▶ [What needs to be done]: All lines from the one with "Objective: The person" through the last line of the data below should be copied exactly; please add nothing.

▶ [Material provided]:

______________________________

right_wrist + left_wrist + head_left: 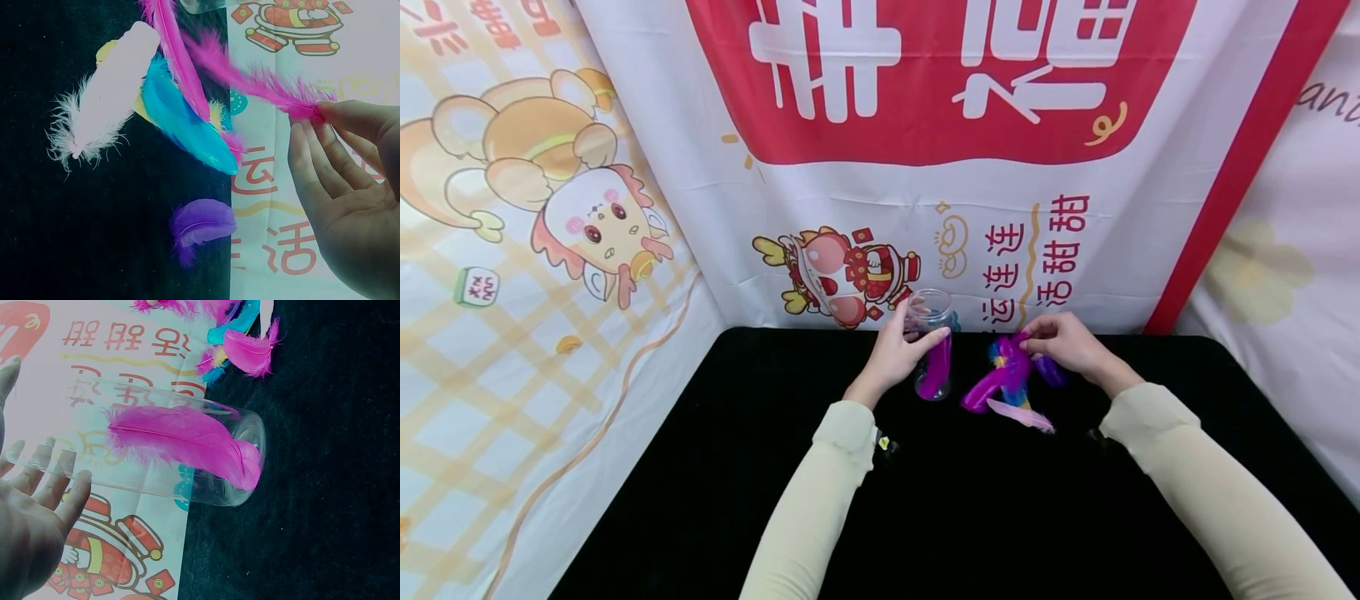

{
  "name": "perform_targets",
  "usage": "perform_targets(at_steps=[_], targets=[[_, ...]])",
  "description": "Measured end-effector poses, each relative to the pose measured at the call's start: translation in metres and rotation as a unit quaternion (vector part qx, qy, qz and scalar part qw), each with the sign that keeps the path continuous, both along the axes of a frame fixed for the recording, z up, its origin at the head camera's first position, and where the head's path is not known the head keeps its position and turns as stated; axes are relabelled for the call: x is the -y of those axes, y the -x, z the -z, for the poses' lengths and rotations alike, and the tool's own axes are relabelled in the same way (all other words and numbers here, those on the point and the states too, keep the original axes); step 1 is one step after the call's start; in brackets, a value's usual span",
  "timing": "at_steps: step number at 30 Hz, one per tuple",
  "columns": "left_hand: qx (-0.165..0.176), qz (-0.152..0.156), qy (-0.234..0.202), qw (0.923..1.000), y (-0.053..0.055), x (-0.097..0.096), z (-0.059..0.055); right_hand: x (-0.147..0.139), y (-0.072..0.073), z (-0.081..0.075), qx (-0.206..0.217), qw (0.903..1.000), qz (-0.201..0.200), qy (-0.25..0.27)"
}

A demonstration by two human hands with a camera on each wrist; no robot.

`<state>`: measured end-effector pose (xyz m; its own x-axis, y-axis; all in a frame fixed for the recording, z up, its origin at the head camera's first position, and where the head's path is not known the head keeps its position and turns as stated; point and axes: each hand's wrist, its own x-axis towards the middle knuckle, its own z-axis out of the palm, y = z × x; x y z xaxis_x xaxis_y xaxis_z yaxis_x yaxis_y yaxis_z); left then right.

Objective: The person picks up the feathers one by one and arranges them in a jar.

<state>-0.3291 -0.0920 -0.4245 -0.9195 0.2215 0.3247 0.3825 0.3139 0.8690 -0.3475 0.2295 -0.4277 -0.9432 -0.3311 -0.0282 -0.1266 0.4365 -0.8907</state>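
Observation:
My left hand [897, 354] grips a tall clear jar [255, 428], thumb on one side and fingers on the other. The jar stands upright on the black table near its back edge. Inside it, at the bottom, is a magenta feather [181, 434]. To the right, my right hand [1070, 343] pinches another magenta feather [262, 92] by its end, between thumb and fingertips. Below that hand lies a loose heap with a pale pink feather [112, 87], a blue feather [181, 122] and a long magenta feather [178, 53]. A purple feather [203, 222] lies apart from the heap.
The black table [925, 517] meets a printed white cloth backdrop [865, 200] just behind the jar. Another patterned cloth [505, 350] hangs on the left. A small dark item with a yellow mark [884, 443] shows beside the left cuff.

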Motion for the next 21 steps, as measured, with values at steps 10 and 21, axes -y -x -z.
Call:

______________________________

▶ [Answer to the problem]:
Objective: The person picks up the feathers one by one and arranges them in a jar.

<state>-0.3291 -0.0920 -0.4245 -0.9195 0.2215 0.3247 0.3825 0.3139 0.8690 -0.3475 0.2295 -0.4277 -0.9432 -0.3311 -0.0282 -0.1266 0.4365 -0.8907</state>
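Observation:
My left hand [897, 354] grips a tall clear jar [255, 428], thumb on one side and fingers on the other. The jar stands upright on the black table near its back edge. Inside it, at the bottom, is a magenta feather [181, 434]. To the right, my right hand [1070, 343] pinches another magenta feather [262, 92] by its end, between thumb and fingertips. Below that hand lies a loose heap with a pale pink feather [112, 87], a blue feather [181, 122] and a long magenta feather [178, 53]. A purple feather [203, 222] lies apart from the heap.
The black table [925, 517] meets a printed white cloth backdrop [865, 200] just behind the jar. Another patterned cloth [505, 350] hangs on the left. A small dark item with a yellow mark [884, 443] shows beside the left cuff.
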
Motion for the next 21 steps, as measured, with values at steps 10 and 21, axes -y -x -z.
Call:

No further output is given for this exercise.